When Fort Davis became a part of the National Park Service, researchers unsuccessfully searched for historical evidence of Indian Emily. In 1960, some researchers dug at the historical marker where Indian Emily was said to be buried, to find an empty gravesite.

== Historic Basis ==
Scobee claimed that the story would have been set at the height of Apache activity in the area, around 1880. William Hall contradicted this claim, saying it would have happened shortly after the post was established in 1867. Fred Atkinson, who wrote about the story in the Big West magazine in 1968, set the story with the Third U. S. Cavalry in Fort Davis from 1885 to 1887, between 1890 and 1891.

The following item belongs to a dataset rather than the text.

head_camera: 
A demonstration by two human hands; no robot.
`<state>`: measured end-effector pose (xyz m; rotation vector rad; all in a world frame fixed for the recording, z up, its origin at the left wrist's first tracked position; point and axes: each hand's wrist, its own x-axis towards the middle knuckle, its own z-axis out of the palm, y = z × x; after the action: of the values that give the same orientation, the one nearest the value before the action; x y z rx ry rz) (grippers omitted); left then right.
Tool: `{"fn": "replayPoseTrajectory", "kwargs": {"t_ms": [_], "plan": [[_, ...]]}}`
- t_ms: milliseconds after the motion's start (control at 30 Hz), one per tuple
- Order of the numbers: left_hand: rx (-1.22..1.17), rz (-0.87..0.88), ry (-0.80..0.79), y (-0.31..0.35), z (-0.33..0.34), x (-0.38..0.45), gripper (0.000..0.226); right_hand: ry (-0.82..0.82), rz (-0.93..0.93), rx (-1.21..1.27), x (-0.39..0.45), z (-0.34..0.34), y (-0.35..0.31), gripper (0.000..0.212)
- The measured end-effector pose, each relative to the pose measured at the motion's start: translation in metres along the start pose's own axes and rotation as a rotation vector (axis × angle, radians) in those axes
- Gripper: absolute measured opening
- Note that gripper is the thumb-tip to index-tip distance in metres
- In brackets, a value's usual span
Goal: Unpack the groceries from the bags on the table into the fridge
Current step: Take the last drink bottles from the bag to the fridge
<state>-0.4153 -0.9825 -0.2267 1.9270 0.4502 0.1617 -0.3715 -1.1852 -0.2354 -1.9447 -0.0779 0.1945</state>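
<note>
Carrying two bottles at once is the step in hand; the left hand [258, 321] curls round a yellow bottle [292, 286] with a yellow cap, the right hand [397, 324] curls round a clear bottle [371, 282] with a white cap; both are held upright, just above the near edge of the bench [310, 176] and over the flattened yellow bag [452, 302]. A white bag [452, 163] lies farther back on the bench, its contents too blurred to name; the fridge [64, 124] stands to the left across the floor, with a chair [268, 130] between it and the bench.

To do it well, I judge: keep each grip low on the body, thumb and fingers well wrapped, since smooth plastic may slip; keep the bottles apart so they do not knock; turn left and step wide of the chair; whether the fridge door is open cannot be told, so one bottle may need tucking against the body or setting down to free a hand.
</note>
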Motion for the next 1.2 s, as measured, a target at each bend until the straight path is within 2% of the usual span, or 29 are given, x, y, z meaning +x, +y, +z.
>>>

The National Park Service cites two specific instances that might have inspired the Indian Emily story. In September 1868, North Cavalry troops returned to Fort Davis from a skirmish with Indians about a hundred miles away with a female Indian child and two Mexican boys who had been held captive. Another possibility references an 1881 incident in which Texas Rangers captured a wounded Indian woman and two children near Van Horn, Texas and brought them to Fort Davis. On January 9, 1882, post-surgeon Paul R. Brown recorded the "cowardly and brutal murder" of the woman, whose head had been split with an axe, with "rape seem[ing] to have been the object".

Historians also note that when the post cemetery was moved upon Fort Davis's 1891 deactivation, one grave was not that of an "Indian Squaw".

Historian Bruce Lamberson found that there was never an army officer of any rank named Easton before 1900. While some civilian Mr. Easton/Easdons were in Fort Davis, he also could not find a Miss Nelson, Lieutenant Easton's purported fiancée.